SUPPLIED MATERIAL:
BEGIN
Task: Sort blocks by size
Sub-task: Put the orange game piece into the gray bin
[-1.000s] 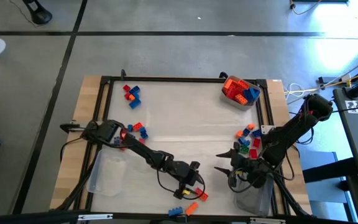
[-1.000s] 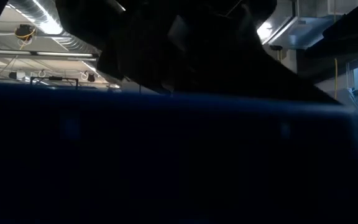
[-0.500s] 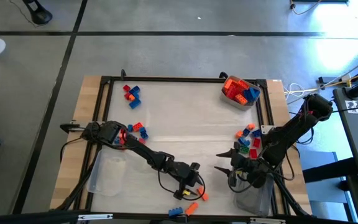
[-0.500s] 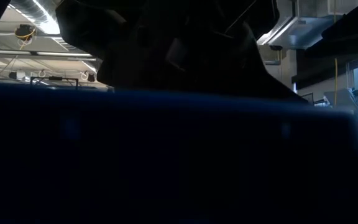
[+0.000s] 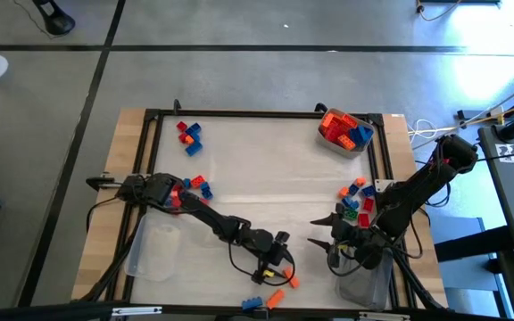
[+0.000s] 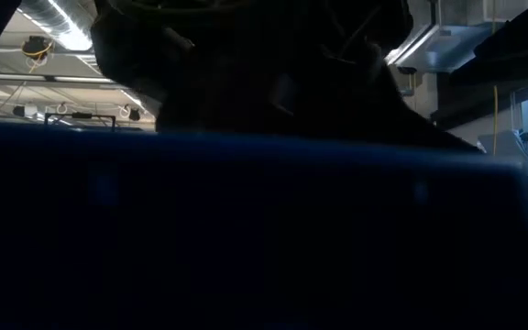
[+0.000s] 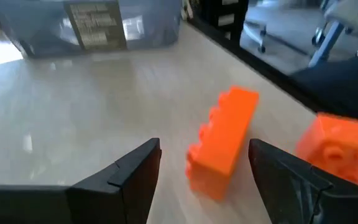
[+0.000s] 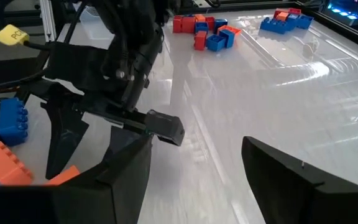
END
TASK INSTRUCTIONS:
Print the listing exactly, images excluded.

TASK RESPONSE:
Task: Sort blocks by size
Sub-task: Put the orange game piece into the gray bin
[-1.000s] 
[-1.000s] 
[-0.500s] 
[-0.500s] 
[+0.000s] 
[+0.000s] 
[+0.000s] 
[+0.000s] 

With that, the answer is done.